Espace d'échange de la diaspora congolaise.
« Notre maison brûle et nous regardons ailleurs. Nous ne pouvons pas dire que nous ne savons pas. »
Jacques Chirac.
Si en politique on peut présenter un bilan qui soit erroné en économie cela est impossible.
L’économie congolaise souffre depuis plusieurs années et, du coté des pouvoirs publics, nul ne semble s’en préoccuper.
Alors qu’ailleurs les experts travaillent pour le développement de leurs pays, les nôtres sont dans la défensive.
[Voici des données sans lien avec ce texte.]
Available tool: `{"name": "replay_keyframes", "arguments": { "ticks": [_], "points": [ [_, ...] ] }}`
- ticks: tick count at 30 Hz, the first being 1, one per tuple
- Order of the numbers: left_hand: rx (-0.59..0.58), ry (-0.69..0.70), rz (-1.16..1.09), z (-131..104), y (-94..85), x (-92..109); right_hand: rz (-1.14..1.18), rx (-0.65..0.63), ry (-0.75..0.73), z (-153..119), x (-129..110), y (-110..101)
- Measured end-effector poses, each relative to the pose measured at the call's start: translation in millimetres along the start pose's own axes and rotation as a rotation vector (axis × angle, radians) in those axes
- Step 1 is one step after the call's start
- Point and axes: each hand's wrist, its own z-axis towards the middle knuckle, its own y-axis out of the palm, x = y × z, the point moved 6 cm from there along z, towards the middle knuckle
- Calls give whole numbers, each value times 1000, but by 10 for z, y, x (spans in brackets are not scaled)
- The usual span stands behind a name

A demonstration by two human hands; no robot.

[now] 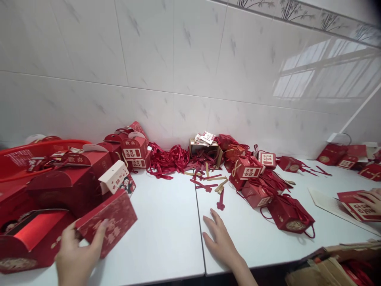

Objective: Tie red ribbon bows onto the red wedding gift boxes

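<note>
On the left, my left hand (79, 250) grips a red patterned gift box (111, 224) between thumb and fingers, tilted above the white table. Behind it stands a small white-topped box (117, 178) with printed figures. My right hand (218, 238) rests low over the table near the seam, fingers spread, holding nothing. Just beyond its fingertips lies a dark red flower-ended strip (220, 200). More red and gold strips (208, 182) are scattered behind, spilling from an open box (220, 157). A heap of red ribbons (169, 159) lies to the left of that box.
Red gift boxes (86, 171) crowd the left beside a red plastic basket (20, 159). Ribboned boxes (290, 214) line the right of centre. At the far right, another person's hand (370, 198) touches a red printed piece (357, 206). A cardboard carton (324, 272) stands at lower right.
</note>
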Motion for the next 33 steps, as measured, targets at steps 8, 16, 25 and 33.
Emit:
{"name": "replay_keyframes", "arguments": {
  "ticks": [8, 16, 25, 33],
  "points": [
    [-329, -173, -412, -516, 705, 886, 413, 13, -154, 182, -694, 1],
    [-601, -272, -670, -828, 952, 1185, 448, 23, -361, 398, -1311, -96],
    [-528, 21, -622, -645, 869, 1320, 464, 15, -247, 403, -1292, 36],
    [-571, -125, -678, -665, 953, 1271, 207, 11, -180, 1055, -700, -244]
  ]
}}
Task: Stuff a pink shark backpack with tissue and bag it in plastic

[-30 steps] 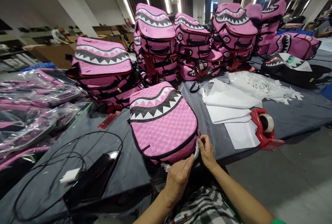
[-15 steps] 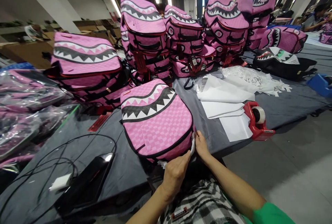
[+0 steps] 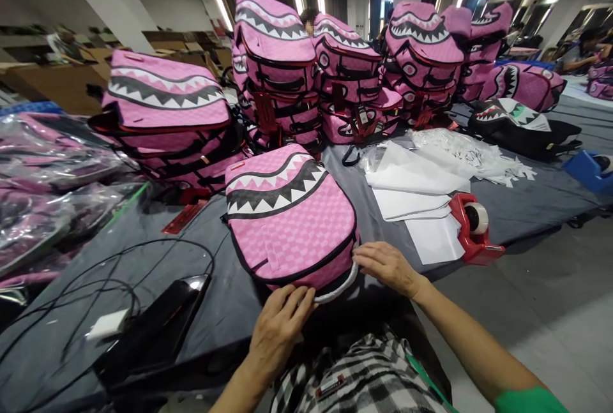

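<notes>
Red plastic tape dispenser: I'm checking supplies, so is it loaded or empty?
Loaded: the red plastic tape dispenser has a pale roll of tape seated in it. How much tape remains, I cannot tell.

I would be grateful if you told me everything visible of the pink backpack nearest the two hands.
The pink backpack lies front up on the grey table, rounded end toward the camera. Its checkered surface looks like fabric, with black edging, a toothed mouth print and a small red tag. The left hand and right hand touch a white strip curving along its near edge.
</notes>
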A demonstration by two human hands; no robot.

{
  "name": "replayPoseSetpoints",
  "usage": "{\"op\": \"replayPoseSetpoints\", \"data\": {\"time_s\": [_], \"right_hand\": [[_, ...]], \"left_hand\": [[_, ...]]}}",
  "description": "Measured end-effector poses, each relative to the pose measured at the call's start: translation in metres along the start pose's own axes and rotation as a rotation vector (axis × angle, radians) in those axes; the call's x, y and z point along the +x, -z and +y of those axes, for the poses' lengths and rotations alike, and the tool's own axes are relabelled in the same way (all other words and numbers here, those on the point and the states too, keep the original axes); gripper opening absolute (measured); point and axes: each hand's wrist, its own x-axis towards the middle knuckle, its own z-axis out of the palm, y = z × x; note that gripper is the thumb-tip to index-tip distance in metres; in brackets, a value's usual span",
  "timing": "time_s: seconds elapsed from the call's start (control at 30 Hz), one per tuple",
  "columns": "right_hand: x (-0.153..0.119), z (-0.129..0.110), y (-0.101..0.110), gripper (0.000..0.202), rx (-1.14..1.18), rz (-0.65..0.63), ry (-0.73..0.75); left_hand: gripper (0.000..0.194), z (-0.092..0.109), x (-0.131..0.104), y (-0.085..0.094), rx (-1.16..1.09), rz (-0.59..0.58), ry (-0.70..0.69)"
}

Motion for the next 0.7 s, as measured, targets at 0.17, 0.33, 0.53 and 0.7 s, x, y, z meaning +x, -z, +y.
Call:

Ils sont devenus maîtres dans l’art de contester les études et les rapports quand t-ils sont défavorables au Congo.
D’après le classement des économies, études faites par Doing Business pour la Banque Mondiale, l’économie congolaise est cantonnée aux quatre dernières places depuis la fin de la guerre jusqu’à ce jour. Et ce malgré l’augmentation pharaonique des revenus de nos ressources naturelles.
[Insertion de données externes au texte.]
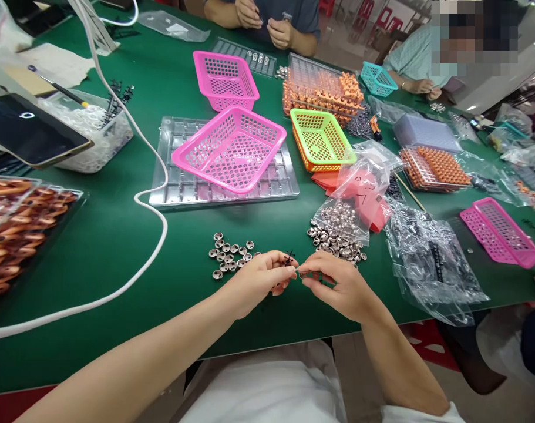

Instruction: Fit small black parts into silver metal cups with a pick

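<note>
My left hand (262, 275) is closed around a small black branched plastic piece (289, 257), whose tips stick up above the fingers. My right hand (340, 285) pinches a small metal ring-like cap (303, 274) between thumb and fingers. The fingertips of both hands nearly meet above the green table, and the exact contact between the two parts is too small to make out. Loose round metal caps (229, 257) lie scattered just beyond my left hand. Behind my right hand is a denser heap of similar caps (333, 242), partly spilling from a clear plastic bag (359, 182).
A pink basket (192, 157) rests on a metal tray (161, 200). Further right stand a green basket (300, 138) and stacked orange parts (293, 97). A white cable (165, 226) crosses the left side near a phone (29, 132). Co-workers' hands (280, 33) are across the table.
</note>
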Demonstrator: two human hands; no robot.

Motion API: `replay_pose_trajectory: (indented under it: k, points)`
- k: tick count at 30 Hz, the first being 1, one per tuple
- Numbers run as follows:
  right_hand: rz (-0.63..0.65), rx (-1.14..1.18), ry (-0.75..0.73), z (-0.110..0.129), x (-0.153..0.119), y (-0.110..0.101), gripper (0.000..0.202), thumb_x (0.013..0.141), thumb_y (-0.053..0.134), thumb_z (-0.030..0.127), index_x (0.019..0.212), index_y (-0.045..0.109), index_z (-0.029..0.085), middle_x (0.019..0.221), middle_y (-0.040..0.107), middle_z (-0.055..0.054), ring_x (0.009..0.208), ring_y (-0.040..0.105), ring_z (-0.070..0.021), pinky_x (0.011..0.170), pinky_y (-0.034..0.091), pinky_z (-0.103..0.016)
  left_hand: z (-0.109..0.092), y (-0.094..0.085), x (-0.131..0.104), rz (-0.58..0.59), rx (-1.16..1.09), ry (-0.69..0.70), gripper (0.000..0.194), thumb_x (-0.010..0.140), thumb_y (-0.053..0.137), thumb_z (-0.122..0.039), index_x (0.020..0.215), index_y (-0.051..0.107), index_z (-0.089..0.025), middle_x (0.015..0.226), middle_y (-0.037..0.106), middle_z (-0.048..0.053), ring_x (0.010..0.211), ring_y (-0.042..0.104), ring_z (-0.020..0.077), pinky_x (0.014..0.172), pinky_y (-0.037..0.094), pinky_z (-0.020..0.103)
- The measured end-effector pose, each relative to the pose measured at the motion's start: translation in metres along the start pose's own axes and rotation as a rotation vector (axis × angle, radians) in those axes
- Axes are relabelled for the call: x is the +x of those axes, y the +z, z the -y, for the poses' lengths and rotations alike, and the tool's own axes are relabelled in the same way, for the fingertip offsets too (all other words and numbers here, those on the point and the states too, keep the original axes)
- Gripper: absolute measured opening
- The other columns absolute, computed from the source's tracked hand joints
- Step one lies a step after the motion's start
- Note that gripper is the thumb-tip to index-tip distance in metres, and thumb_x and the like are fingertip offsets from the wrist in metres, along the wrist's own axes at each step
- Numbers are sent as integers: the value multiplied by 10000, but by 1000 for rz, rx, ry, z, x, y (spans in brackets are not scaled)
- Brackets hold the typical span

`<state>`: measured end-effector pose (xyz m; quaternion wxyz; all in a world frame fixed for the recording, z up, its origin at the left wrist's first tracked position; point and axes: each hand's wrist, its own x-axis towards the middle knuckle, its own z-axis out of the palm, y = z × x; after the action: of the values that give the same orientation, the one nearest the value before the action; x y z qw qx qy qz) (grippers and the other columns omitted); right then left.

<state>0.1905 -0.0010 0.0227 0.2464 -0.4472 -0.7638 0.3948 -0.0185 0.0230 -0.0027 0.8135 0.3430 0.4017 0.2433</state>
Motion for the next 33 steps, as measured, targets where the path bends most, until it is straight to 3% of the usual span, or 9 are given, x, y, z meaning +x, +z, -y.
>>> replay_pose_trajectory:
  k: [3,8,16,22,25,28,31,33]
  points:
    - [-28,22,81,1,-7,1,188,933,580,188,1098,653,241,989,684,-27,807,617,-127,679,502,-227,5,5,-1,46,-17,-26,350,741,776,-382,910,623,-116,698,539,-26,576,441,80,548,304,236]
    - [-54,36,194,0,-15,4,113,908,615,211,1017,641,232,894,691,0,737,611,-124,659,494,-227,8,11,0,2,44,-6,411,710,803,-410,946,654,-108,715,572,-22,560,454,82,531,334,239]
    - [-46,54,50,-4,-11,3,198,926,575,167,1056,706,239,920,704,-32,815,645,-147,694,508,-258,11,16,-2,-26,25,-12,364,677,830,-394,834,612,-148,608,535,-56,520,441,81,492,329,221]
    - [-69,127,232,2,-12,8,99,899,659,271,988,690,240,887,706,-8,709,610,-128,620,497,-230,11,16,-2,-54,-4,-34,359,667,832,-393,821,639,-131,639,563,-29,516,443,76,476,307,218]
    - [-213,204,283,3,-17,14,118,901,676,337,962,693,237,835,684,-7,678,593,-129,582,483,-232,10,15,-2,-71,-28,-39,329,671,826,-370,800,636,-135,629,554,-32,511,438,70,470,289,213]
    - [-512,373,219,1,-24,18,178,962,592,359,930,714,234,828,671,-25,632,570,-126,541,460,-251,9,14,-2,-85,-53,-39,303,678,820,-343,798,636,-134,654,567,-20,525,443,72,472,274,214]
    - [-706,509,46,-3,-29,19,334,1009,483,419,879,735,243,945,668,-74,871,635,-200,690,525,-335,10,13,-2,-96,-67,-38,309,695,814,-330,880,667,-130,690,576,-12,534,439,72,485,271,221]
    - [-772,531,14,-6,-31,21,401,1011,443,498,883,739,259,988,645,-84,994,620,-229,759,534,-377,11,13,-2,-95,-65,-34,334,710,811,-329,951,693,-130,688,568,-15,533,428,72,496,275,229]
A titre d’exemple en 2008 le Congo a fait un excèdent budgétaire d’environ mille milliards de francs cfa, soit un milliard et demi d’euros pour trois millions d’habitants.
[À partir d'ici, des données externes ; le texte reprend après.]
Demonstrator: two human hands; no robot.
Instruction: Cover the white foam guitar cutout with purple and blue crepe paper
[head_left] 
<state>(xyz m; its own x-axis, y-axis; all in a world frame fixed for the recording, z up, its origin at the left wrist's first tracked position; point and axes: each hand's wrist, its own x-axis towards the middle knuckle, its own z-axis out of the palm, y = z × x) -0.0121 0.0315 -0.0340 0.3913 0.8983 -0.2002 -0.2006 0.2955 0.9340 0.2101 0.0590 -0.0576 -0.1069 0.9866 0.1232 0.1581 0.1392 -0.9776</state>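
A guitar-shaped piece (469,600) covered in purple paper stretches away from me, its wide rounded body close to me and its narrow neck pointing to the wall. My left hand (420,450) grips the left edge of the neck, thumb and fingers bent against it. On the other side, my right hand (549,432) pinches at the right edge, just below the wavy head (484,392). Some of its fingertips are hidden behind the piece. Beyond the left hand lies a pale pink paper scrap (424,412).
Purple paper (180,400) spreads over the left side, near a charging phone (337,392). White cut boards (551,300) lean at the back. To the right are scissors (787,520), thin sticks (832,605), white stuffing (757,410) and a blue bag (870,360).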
Malheureusement, en queue de peloton, l’économie congolaise n’est pas attractive. Elle n’attire pas les investisseurs. Donc elle ne peut pas se développer. Par conséquent, elle reste inerte en terme de créations d’emplois.
Avec son argent, le Congo doit apprendre à appeler l’argent, bongo éko benga bongo, comme le font si bien Dubaï et d’autres pays émergents.
C’est le message que j’ai fait passer à Monsieur Christel Denis Sassou Nguesso le 04 Avril 2009 dernier au forum de Paris.
Car la paix, la vraie paix, passe par l’emploi, l’oisiveté au risque de me répéter étant le pire ennemi de celle-ci.
Devant l’échéance de juillet prochain, puisque nous y allons pour montrer au monde que le peuple congolais est souverain, il serait indécent que la question du partage des richesses ne soit pas au cœur des débats. Or cette question est liée au travail qui reste, jusqu’à preuve du contraire, la valeur refuge pour une meilleure répartition des richesses.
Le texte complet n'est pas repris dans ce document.